Another lackluster offensive outing certainly did not tilt the field in New England’s favor, but the defense itself also had its chances but could not capitalize.
Look no further than Miami’s success on fourth down: the Dolphins found themselves in such a do-or-die situation on three occasions and moved the sticks each time. Those conversions led to only seven total points, but stops would nonetheless have given the Patriots some momentum and the ball in prime field position.
They had a chance to take over at the Miami 45, New England 42, and the New England 8-yard line, but could not get off the field on any of those plays. In addition, they also had some problems on third down, especially in the second half.

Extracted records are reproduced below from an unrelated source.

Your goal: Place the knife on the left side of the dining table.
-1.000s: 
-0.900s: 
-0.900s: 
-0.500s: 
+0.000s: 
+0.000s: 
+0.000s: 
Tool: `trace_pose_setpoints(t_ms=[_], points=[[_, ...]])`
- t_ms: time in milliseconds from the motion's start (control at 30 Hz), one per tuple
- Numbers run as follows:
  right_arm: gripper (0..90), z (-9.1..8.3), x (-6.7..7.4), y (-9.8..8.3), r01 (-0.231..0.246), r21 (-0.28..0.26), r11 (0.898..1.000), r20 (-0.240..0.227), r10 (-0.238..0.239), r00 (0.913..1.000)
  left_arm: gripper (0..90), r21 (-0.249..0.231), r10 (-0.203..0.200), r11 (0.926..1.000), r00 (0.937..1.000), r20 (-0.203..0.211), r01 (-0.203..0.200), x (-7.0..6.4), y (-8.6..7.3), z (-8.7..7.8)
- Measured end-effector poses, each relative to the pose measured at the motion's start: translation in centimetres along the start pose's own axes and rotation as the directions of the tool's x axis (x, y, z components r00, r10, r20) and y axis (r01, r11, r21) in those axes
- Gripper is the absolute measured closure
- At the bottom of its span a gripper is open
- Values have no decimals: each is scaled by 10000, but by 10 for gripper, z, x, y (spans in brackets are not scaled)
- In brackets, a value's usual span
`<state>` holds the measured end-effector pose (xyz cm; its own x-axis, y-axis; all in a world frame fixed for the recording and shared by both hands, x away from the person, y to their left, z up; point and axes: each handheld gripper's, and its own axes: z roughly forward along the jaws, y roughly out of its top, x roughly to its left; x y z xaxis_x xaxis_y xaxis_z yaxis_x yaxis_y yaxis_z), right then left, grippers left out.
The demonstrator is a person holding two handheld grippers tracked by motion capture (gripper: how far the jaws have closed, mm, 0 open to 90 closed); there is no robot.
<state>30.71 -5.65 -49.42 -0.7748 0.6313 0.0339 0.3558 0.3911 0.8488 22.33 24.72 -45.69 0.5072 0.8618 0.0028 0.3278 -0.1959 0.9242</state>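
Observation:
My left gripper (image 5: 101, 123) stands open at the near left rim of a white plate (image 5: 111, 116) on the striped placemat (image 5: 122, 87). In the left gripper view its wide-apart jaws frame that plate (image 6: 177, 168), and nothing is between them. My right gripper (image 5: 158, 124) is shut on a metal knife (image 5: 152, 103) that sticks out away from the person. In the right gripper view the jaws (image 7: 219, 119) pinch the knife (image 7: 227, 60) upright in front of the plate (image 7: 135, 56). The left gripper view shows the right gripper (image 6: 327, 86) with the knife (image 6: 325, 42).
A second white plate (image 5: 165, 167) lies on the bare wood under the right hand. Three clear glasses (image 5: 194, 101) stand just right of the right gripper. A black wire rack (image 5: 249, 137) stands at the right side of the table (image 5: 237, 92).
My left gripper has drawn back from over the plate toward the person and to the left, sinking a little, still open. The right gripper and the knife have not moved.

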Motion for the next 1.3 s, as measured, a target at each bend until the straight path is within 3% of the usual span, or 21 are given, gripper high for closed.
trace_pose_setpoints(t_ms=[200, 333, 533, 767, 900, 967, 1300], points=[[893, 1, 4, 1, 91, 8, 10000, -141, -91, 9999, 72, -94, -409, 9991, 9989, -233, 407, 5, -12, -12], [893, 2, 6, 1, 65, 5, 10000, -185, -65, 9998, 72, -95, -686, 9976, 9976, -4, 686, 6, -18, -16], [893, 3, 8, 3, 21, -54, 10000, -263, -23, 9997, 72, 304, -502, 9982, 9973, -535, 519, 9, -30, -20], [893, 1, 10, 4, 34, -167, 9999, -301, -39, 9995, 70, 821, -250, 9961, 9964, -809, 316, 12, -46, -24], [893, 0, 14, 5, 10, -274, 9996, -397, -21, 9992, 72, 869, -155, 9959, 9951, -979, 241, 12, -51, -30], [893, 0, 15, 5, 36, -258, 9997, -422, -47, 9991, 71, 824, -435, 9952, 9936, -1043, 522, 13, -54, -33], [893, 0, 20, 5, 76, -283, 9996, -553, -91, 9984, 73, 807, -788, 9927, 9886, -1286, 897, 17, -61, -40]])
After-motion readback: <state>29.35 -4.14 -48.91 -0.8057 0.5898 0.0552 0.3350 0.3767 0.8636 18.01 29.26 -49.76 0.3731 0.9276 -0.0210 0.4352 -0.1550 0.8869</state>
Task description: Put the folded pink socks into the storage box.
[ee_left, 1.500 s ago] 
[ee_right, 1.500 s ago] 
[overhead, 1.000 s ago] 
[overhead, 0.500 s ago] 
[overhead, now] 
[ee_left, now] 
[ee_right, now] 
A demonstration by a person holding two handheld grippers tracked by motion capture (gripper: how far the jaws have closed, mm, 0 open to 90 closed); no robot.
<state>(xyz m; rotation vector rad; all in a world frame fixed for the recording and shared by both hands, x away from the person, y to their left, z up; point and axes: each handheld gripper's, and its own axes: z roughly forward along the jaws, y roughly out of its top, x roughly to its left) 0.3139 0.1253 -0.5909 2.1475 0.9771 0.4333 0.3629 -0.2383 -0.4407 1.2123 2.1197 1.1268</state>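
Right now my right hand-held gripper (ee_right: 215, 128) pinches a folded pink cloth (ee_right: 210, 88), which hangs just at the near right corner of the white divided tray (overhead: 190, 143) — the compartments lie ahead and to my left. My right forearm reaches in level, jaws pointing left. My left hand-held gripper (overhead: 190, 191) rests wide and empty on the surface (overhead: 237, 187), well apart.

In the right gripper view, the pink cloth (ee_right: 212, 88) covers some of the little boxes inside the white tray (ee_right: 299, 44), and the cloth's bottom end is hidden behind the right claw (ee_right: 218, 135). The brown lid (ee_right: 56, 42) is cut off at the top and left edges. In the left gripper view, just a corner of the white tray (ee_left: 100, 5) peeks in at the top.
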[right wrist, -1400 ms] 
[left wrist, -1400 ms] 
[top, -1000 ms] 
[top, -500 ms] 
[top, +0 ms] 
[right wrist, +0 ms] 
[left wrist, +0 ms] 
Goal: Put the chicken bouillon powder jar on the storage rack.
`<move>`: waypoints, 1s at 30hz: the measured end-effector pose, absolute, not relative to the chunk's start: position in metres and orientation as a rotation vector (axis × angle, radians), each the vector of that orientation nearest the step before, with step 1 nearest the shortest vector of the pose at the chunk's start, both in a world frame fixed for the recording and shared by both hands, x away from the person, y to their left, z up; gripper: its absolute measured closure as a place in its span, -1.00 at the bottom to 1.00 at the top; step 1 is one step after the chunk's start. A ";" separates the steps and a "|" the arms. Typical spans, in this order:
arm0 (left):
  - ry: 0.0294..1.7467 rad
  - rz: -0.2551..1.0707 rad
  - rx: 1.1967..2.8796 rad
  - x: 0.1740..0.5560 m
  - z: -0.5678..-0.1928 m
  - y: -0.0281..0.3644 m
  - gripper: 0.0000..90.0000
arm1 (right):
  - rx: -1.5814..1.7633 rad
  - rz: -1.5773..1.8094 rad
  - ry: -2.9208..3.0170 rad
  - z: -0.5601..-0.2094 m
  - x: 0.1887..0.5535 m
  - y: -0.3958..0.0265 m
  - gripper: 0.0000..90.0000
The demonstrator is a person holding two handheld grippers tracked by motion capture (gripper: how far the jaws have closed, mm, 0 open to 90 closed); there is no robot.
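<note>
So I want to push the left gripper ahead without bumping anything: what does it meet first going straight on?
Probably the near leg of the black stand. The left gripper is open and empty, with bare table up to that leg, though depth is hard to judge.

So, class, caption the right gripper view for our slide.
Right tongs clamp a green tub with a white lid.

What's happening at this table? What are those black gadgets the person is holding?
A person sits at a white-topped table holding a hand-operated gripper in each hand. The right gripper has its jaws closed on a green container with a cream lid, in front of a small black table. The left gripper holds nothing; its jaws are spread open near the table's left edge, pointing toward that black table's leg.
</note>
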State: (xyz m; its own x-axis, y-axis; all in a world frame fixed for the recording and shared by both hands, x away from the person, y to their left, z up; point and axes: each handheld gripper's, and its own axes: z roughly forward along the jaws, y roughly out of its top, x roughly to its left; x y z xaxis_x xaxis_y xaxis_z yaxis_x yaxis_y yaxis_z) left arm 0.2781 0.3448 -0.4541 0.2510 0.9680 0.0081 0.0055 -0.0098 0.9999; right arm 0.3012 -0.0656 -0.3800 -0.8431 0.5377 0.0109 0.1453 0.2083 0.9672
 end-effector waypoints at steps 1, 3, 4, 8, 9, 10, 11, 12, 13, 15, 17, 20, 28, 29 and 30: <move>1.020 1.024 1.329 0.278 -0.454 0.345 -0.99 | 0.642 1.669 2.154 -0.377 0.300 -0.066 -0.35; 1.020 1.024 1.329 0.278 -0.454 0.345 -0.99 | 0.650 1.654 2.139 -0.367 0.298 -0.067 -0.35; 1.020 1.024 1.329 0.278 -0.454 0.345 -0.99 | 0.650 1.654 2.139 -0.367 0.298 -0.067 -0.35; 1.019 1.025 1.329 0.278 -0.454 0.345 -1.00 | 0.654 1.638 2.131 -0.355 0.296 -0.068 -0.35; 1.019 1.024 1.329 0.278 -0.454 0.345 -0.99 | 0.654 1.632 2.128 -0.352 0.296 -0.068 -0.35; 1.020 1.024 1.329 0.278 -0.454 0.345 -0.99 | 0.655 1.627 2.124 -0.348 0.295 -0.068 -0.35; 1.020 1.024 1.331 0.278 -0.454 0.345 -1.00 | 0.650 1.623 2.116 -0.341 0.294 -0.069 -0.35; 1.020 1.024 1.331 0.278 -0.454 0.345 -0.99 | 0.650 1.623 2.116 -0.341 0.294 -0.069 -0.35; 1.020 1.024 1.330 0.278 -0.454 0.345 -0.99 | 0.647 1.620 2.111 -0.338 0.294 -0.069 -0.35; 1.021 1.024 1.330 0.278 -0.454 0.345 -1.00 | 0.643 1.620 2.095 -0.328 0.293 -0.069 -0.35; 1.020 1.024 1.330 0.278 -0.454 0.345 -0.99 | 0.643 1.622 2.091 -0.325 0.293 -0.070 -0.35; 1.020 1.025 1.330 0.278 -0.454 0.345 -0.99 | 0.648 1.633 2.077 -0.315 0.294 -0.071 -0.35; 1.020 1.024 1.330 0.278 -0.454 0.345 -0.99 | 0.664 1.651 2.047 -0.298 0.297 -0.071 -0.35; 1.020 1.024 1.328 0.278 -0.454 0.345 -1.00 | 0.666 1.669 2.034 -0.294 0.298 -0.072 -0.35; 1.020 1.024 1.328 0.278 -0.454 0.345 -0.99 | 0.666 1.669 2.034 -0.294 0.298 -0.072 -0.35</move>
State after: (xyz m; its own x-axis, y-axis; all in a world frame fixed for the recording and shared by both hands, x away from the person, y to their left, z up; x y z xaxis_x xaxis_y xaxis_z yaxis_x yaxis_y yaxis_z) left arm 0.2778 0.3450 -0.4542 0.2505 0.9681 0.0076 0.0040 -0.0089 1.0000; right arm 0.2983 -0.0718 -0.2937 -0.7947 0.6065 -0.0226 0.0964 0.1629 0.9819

After keeping Miami at 0-for-6 early in the game — on three occasions setting up those fourth-down tries — the Patriots surrendered five of eight third downs in the final 30 minutes of play. Among those were conversions on a pair of 3rd-and-9s and a 3rd-and-13.
“We have to stop them on third down. If they go for it, we have to stop them on fourth down,” said head coach Bill Belichick rather matter-of-factly after the game.
Even with the offense struggling, the defense had its chances to keep the game close. Instead, it gave up conversions on those third- and fourth-down plays, and in addition surrendered long scoring touchdowns to wide receiver Tyreek Hill and Jaylen Waddle on apparent miscommunications.
On a day when the Patriots once again needed their defense to put the clamps on an opponent to help out the offense, they could not do it enough. And thus, what Mike McDaniel called an “an unbelievable plan” did not come to fruition in the end.